[AVAILABLE DATA Boundary: Start]
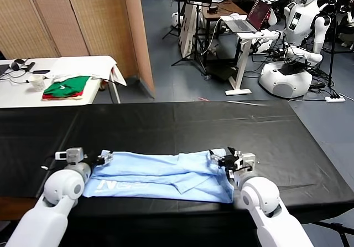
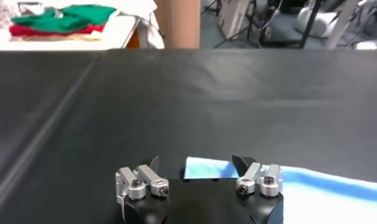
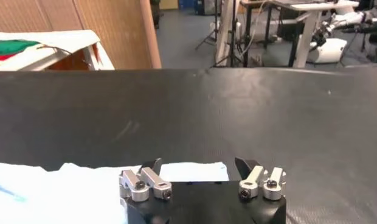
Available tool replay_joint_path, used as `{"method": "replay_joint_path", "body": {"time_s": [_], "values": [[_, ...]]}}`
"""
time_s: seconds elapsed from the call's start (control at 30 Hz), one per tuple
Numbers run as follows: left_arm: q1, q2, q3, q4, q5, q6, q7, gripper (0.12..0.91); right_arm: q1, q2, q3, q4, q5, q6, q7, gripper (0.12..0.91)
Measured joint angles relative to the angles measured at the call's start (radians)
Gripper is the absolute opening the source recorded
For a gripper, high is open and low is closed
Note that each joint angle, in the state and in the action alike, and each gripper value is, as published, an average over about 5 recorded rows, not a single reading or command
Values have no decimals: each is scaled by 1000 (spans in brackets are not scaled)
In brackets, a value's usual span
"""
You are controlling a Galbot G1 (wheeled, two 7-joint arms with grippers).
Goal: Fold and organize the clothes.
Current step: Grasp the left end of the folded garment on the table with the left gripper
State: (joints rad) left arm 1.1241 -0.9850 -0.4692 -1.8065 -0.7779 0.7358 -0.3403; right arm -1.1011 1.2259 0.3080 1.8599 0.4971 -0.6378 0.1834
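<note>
The left gripper (image 1: 105, 159) sits low over the black surface (image 1: 182, 125) at the left end of the pale light-blue T-shirt (image 1: 166, 175), and its jaws stand apart — in the left wrist view the two dark fingertips (image 2: 153, 164) are spread wide with the shirt's corner showing in the gap between them, nothing pinched. The right gripper (image 1: 220, 159) is at the opposite end of the shirt, near its far right corner, and it too is open: the right wrist view shows its fingertips (image 3: 153, 165) parted over a strip of the blue cloth, with bare black surface just beyond them.

The T-shirt lies flat on the surface between the two grippers, folded lengthwise into a long band (a sleeve fold shows near the middle, closer to the right gripper). Faint white lettering (image 1: 113, 186) sits on the part nearest the left gripper, on the edge towards the robot. The shirt's right edge runs down just beside the right arm's white wrist.

Well beyond the left gripper, on a separate white table (image 1: 66, 70), a green garment (image 1: 67, 85) rests on a red one (image 1: 55, 96) — both far from the shirt. Past the right gripper, across the floor, stand a laptop (image 1: 251, 17) on a stand and another white robot (image 1: 290, 53).
</note>
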Motion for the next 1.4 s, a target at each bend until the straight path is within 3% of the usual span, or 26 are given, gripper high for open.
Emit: {"method": "replay_joint_path", "body": {"time_s": [0.17, 0.23, 0.33, 0.53, 0.6, 0.67, 0.9, 1.03, 1.1, 1.17, 1.4], "values": [[5, -1, -2, 6, 2, -3, 0, 559, 2, 20, 2, -23, -5, 2, -1, 781], [9, -1, -3, 6, 2, -4, 1, 452, 2, 26, 2, -28, -9, 3, -3, 725], [13, -1, -4, 4, 3, -4, 2, 347, 2, 33, 2, -34, -21, 7, -10, 580], [19, -3, -4, -8, 3, -3, 2, 212, 2, 38, 3, -45, -38, 23, -15, 239], [21, -4, -3, -11, 5, -2, 2, 199, -1, 39, 7, -43, -43, 29, -14, 180], [22, -5, -2, -14, 10, -1, 1, 190, -5, 39, 12, -39, -46, 33, -12, 175], [31, -5, -6, -17, 36, -1, 0, 172, -17, 38, 28, -33, -47, 40, -15, 178], [37, -8, -9, -23, 50, -1, -2, 173, -29, 36, 37, -18, -66, 50, -52, 187], [40, -11, -9, -30, 62, 0, -2, 185, -37, 32, 42, -5, -77, 57, -72, 242], [44, -13, -10, -39, 76, -2, -2, 237, -45, 26, 49, 12, -80, 61, -81, 354], [69, 4, -37, -86, 112, -37, -4, 643, -95, -17, 93, 113, -70, 54, -83, 781]]}}
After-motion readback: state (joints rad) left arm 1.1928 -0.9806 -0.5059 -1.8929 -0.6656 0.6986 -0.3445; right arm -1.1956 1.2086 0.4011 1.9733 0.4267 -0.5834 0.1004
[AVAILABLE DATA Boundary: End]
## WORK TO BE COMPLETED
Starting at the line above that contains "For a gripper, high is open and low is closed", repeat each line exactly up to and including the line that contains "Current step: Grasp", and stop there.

## ANSWER SPACE
For a gripper, high is open and low is closed
Note that each joint angle, in the state and in the action alike, and each gripper value is, as published, an average over about 5 recorded rows, not a single reading or command
Values have no decimals: each is scaled by 1000 (spans in brackets are not scaled)
In brackets, a value's usual span
"""
You are controlling a Galbot G1 (wheeled, two 7-joint arms with grippers).
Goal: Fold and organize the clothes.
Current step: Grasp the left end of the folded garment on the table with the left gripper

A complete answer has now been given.